◆ **WHAT YOU NEED TO DO**
When you reach the line containing "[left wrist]" in the entries below, begin reproducing lines exactly, and stop once the line containing "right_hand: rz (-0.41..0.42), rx" is done.

Segment Start: DATA SHOWN

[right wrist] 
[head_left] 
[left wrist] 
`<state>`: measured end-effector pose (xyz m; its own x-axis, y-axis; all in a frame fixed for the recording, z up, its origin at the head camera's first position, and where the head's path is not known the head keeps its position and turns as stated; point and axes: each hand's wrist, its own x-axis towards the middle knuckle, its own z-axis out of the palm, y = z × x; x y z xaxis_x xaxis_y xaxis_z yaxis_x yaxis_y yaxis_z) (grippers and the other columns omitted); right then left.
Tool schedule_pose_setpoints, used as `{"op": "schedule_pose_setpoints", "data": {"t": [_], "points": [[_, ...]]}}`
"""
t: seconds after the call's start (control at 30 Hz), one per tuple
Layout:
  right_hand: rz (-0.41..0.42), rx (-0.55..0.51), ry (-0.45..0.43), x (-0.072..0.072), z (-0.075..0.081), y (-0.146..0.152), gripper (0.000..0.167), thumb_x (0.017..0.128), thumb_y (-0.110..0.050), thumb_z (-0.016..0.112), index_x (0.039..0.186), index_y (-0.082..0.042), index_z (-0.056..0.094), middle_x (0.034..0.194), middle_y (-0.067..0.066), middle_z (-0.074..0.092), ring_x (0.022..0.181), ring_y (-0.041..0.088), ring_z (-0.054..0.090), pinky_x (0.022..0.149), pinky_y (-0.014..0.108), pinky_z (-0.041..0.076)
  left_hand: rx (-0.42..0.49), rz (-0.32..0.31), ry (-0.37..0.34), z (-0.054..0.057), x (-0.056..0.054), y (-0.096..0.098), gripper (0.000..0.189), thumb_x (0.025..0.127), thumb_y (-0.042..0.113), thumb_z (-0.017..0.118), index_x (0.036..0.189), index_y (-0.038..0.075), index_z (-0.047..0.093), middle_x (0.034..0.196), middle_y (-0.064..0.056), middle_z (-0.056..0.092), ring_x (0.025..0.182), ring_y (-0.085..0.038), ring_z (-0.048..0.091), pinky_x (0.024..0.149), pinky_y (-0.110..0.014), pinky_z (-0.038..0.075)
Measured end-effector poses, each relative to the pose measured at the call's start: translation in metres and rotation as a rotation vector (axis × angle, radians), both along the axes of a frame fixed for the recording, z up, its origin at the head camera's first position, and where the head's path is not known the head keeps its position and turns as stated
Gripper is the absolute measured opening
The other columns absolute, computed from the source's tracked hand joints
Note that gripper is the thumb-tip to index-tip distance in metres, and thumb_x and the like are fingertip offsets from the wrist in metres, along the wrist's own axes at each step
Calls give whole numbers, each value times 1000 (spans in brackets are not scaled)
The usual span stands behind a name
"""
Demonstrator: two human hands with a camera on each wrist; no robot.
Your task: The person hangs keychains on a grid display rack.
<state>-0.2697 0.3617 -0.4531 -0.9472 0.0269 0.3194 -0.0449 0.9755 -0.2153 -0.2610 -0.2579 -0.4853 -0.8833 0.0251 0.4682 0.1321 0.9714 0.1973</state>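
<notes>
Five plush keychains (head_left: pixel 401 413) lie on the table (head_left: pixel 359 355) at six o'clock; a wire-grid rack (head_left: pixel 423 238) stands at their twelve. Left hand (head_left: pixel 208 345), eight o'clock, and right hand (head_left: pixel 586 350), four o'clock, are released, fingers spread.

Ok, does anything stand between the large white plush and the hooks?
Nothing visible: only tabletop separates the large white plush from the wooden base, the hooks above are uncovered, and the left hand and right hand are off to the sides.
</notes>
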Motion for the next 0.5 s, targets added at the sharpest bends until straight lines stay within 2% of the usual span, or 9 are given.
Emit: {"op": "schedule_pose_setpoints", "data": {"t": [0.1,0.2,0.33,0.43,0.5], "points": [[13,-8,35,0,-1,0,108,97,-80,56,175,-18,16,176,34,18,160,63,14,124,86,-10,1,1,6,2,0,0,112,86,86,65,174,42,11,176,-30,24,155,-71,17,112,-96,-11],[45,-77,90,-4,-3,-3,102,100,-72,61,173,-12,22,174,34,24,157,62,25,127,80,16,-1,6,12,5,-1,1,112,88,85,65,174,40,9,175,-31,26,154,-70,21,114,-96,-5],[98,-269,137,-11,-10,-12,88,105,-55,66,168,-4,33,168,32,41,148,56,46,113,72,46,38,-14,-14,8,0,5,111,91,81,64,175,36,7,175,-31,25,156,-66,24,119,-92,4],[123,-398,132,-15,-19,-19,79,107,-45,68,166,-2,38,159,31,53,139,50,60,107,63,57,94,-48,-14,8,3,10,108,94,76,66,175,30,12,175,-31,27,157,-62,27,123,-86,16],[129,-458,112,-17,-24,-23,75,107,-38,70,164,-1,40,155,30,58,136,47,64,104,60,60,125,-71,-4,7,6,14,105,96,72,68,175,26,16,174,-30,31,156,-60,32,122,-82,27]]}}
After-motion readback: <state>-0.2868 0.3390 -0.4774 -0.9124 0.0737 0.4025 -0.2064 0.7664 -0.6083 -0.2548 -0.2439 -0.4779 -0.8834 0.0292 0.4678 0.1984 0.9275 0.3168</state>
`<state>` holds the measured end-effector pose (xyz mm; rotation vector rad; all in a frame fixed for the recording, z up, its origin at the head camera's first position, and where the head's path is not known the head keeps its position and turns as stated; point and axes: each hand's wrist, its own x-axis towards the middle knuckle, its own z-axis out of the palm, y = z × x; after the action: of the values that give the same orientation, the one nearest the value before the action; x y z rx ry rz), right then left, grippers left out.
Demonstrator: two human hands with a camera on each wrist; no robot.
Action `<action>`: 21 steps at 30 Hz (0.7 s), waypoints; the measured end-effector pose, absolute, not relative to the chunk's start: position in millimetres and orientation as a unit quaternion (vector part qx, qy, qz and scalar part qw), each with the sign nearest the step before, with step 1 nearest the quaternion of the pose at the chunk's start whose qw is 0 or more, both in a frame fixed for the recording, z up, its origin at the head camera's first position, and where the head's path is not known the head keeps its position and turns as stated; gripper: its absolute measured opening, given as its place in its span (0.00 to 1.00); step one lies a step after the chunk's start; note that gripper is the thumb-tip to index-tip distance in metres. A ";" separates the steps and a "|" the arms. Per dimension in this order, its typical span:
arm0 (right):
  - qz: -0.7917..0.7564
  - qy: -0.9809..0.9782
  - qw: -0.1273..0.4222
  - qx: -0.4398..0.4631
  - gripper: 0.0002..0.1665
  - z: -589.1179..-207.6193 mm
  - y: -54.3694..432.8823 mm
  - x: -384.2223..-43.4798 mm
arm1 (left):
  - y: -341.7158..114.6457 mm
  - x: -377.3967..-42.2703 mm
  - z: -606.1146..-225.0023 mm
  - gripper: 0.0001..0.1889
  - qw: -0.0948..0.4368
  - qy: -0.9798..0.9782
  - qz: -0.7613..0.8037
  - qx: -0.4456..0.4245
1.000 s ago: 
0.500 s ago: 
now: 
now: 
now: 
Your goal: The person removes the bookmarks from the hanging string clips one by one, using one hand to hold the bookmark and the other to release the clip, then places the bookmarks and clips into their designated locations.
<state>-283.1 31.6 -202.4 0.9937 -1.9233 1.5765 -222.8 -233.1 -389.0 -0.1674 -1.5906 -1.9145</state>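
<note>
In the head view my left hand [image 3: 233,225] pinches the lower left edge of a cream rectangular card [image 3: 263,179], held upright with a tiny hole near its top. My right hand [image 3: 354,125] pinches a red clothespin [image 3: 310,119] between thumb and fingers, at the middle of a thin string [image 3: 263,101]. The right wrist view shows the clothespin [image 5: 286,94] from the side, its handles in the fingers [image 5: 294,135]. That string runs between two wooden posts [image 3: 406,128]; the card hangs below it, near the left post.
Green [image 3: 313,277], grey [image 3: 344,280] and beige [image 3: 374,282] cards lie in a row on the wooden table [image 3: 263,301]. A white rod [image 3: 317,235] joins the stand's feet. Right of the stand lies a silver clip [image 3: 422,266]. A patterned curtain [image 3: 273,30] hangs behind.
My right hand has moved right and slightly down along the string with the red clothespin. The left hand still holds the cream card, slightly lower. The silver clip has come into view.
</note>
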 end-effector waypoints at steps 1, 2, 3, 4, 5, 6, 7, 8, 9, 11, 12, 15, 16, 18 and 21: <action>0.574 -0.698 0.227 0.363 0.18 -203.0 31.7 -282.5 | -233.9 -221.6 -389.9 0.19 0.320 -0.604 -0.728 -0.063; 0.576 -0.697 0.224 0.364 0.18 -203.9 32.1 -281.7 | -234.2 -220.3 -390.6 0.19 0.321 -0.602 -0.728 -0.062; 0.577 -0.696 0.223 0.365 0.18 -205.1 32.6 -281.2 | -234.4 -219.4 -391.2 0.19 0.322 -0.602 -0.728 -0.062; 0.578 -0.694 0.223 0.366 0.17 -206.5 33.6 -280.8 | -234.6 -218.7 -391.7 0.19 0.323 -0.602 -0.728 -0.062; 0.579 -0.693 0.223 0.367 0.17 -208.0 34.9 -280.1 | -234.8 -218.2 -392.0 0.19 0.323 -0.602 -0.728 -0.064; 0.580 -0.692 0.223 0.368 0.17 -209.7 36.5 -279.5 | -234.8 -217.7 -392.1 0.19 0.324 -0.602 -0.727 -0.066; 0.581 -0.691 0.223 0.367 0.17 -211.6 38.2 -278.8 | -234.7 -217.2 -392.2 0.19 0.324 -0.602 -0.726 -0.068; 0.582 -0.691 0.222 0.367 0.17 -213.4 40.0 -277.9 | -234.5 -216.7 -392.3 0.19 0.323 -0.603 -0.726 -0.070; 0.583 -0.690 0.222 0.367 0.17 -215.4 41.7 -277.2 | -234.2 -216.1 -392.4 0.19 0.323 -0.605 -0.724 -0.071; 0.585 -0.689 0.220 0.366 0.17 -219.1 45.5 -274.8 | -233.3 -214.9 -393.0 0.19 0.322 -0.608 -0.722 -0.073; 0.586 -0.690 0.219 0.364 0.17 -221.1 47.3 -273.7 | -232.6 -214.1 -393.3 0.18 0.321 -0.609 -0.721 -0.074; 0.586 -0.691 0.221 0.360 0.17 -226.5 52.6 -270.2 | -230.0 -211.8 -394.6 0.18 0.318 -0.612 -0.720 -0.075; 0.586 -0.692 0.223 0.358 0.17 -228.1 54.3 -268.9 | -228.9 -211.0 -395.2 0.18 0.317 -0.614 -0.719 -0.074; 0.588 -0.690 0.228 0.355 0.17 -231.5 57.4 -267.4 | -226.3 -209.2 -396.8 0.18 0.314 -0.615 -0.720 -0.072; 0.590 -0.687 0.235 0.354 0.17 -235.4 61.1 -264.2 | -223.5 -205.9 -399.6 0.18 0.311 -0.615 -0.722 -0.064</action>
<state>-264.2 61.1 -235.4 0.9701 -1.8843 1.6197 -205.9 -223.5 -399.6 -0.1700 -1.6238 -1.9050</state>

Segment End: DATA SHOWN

◆ **OUTPUT FOR THIS EXERCISE**
[left wrist] 
`<state>`: measured end-effector pose (xyz m; its own x-axis, y-axis; all in a frame fixed for the recording, z up, its origin at the head camera's first position, and where the head's path is not known the head keeps its position and turns as stated; point and axes: each hand's wrist, its own x-axis towards the middle knuckle, its own z-axis out of the palm, y = z × x; x y z xaxis_x xaxis_y xaxis_z yaxis_x yaxis_y yaxis_z) (grippers and the other columns omitted); right then left.
Tool schedule_pose_setpoints, used as `{"op": "schedule_pose_setpoints", "data": {"t": [_], "points": [[_, ...]]}}`
"""
t: seconds after the call's start (control at 30 Hz), one per tuple
Layout:
  right_hand: rz (-0.41..0.42), rx (-0.55..0.51), ry (-0.45..0.43), x (-0.072..0.072), z (-0.075..0.081), y (-0.146..0.152), gripper (0.000..0.167), thumb_x (0.017..0.128), thumb_y (-0.110..0.050), thumb_z (-0.016..0.112), index_x (0.039..0.186), index_y (-0.082..0.042), index_z (-0.056..0.094), middle_x (0.034..0.194), middle_y (-0.067..0.066), middle_z (-0.074..0.092), ring_x (0.022..0.181), ring_y (-0.041..0.088), ring_z (-0.054..0.090), pinky_x (0.022..0.149), pinky_y (-0.014..0.108), pinky_z (-0.041..0.076)

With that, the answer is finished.